Bonaparte glared at me as if to say, Don’t move. “And sit down, for God’s sake,” he barked at his brother.
With haughty obedience, Lucien lowered himself onto one of the little stools, his ankles and wrists showing long and bony.
“General? The journals have arrived.” I was relieved to see Fauvelet at the door. “But I could come back at another time.”
“Now, Fauvelet.” Bonaparte motioned to his secretary to take the remaining stool. I sat back against the pillows, resigned. There would be no escape.
Fauvelet ruffled through the stack of journals perched on his knees. “Ah, here’s one you should know about. Director Moulins claims you broke quarantine when you landed, that you’re bringing the plague to the Republic.” His voice was nervous, high.
“Bah! We were forty-seven days at sea, for God’s sake, and not one man ill. Is that not sufficient proof???
? (I listened to this rebuttal with some relief, I confess.) “And?”
“This one regards Citoyen Bernadotte.” Fauvelet cleared his throat.
“Ah, yes, my charming new relative.”*
“He sent a letter to the Directors suggesting that you be court-martialled.”
“That sounds like something a relation would do.” Bonaparte smiled, but I couldn’t tell whether he was amused or not. “Like something a coward would do.”
“He’s going around calling you ‘The Deserter,’” Lucien informed Bonaparte with unseemly relish. “For abandoning your post.”

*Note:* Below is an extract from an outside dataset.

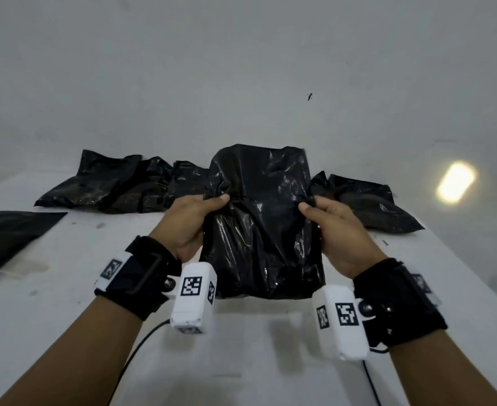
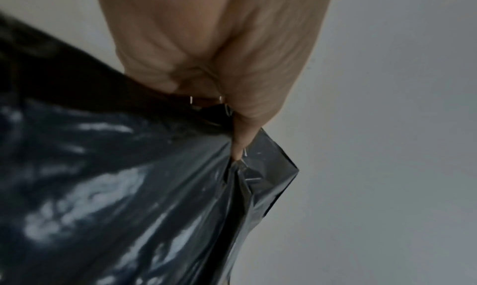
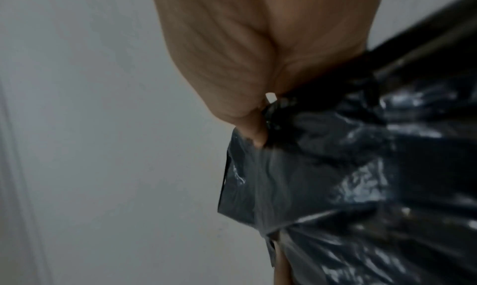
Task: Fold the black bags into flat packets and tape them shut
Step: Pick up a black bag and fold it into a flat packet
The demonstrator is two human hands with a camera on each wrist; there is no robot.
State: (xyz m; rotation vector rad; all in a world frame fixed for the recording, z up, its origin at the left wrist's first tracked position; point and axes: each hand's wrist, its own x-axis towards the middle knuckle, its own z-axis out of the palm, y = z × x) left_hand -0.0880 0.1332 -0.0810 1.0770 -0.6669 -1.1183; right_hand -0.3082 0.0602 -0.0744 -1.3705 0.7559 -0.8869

“Basta! I left this country at peace and I return to find it at war. I left it crowned with victories, and I return to find it defeated, impoverished and in great misery. And who, I would ask the good Bernadotte—our once-upon-a-very-short-time Minister of War—who is to blame? That’s my question to him.” Bonaparte hit the mantel with his fist. “Anything else?”
Fauvelet and I exchanged glances. Bonaparte was back.
October 22, early evening.
Each day, more soldiers return, bronzed and bearing gifts. Paris is aglow with celebration, abuzz with stories. Wives and daughters parade scarves of exotic silks, fathers and sons proudly wear bejewelled scimitars. Our meals have suddenly become hot with spice. We’ve been invaded by the East—seduced.
October 23.
It’s only four in the afternoon and already my little house is bursting with soldiers. “My Egyptians,” Bonaparte calls them. Hortense, home from school, powders her nose and studies her reflection in the looking glass before descending the stairs.
Loud and boisterous, the soldiers celebrate their return “to civilization,” consuming with great gusto, as if they had been starved. (They were.)
Fearless Murat, swarthy, jewelled and plumed, struts from room to room displaying his battle scars to every servant, the wounds still fresh, barely healed, two holes, one in each cheek. “But not my tongue,” he says, sticking it out for examination. The pistol shot went in one cheek beside his ear and exited the other, “without even breaking a tooth,” he told me, pulling his thick lips with his fingers.